When it comes time to pick out heifers to replenish the herd, producers should select the girls that best fit their needs for their operation.
“A producer first needs to have a plan for what his future plans for those heifers will be,” said Eldon Cole, Livestock Specialist for the University of Missouri Extension. “Is he/she a purebred seedstock producer? Does he/she just grow calves to weaning age then sell them as feeder calves? Will he/she ever retain ownership all the way to the packer? These all need to be factored in the selection process.”
Cole also advised that producers should “keep the customer in mind as the heifers will develop into cows that need to produce calves that satisfy your customers’ plans and wishes.”

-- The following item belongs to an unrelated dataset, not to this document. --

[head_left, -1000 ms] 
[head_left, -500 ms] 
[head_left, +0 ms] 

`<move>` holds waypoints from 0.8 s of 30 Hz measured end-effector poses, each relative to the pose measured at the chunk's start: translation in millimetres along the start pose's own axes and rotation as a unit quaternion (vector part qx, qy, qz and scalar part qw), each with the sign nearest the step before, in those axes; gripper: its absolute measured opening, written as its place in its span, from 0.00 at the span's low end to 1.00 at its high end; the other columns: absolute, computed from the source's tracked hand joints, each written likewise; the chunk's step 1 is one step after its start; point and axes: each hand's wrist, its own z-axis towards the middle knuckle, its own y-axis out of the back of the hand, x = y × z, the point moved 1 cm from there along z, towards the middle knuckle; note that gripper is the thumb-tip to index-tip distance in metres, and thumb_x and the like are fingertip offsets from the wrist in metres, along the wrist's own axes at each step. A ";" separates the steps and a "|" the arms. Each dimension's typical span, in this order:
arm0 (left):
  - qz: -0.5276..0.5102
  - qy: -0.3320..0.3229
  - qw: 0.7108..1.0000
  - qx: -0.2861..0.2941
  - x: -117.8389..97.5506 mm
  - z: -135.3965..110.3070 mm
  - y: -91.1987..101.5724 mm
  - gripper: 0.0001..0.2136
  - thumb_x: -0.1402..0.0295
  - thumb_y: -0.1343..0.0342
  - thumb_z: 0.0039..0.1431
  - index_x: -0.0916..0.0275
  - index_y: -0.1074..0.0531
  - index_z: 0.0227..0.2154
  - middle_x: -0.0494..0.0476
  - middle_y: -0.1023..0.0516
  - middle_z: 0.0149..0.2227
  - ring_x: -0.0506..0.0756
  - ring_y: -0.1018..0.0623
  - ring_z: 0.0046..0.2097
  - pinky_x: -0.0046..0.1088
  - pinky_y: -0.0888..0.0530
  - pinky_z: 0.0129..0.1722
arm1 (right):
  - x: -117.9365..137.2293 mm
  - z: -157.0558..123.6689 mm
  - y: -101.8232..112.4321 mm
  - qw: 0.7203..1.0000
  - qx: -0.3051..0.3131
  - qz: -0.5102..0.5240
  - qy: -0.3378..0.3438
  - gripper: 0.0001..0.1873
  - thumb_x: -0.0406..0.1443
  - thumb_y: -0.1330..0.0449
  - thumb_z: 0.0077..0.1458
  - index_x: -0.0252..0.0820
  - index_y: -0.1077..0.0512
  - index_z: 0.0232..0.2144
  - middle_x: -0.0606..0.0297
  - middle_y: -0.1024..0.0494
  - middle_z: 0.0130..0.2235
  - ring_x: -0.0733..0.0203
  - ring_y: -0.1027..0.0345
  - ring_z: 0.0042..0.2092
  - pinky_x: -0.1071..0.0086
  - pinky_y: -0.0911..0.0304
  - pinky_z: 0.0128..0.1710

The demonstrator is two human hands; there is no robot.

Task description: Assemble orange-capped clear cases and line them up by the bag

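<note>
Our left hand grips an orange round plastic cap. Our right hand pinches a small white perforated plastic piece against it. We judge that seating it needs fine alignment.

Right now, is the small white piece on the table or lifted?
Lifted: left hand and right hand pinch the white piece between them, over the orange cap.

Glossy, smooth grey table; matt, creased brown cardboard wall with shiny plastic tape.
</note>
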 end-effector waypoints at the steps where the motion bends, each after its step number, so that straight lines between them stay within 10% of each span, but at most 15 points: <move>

After you have determined your specific production goals for your herd, what should producers be looking for in potential replacements? Many producers “lean towards a heifer raised by a cow that calves every 12 months, breeds early in the season, seems to tolerate your environment, is easy to handle and her calves consistently rank in the top one-half of your herd in dollars returned, whether they’re sold as breeding stock, feeder calves or beef hung on the rail,” said Cole.
Things to avoid when seeking out replacements, according to Dr. Jim Gosey, Beef Specialist and Professor Emeritus at the University of Nebraska-Lincoln, include heifers who were born late in the season, came from cows that needed calving assistance or that had big teats, heifers who were exceptionally small at weaning time, and heifers who have nervous or poor temperament.
Size is also a consideration when selecting replacement heifers. “The biggest heifers may be the oldest, which can be an asset come breeding time from a puberty standpoint,” said Cole. “But if you’re satisfied with the mature size of your cow herd, then selecting heifers from the middle of the herd on frame and growth would seem logical.”
Researching any and all available data on the herd your heifers come from will be able to help you make appropriate decisions. Utilizing programs such as the Show-Me Select Heifer program (Missouri) or the Cow Herd Performance Testing program (Arkansas), can help the producer gather necessary data.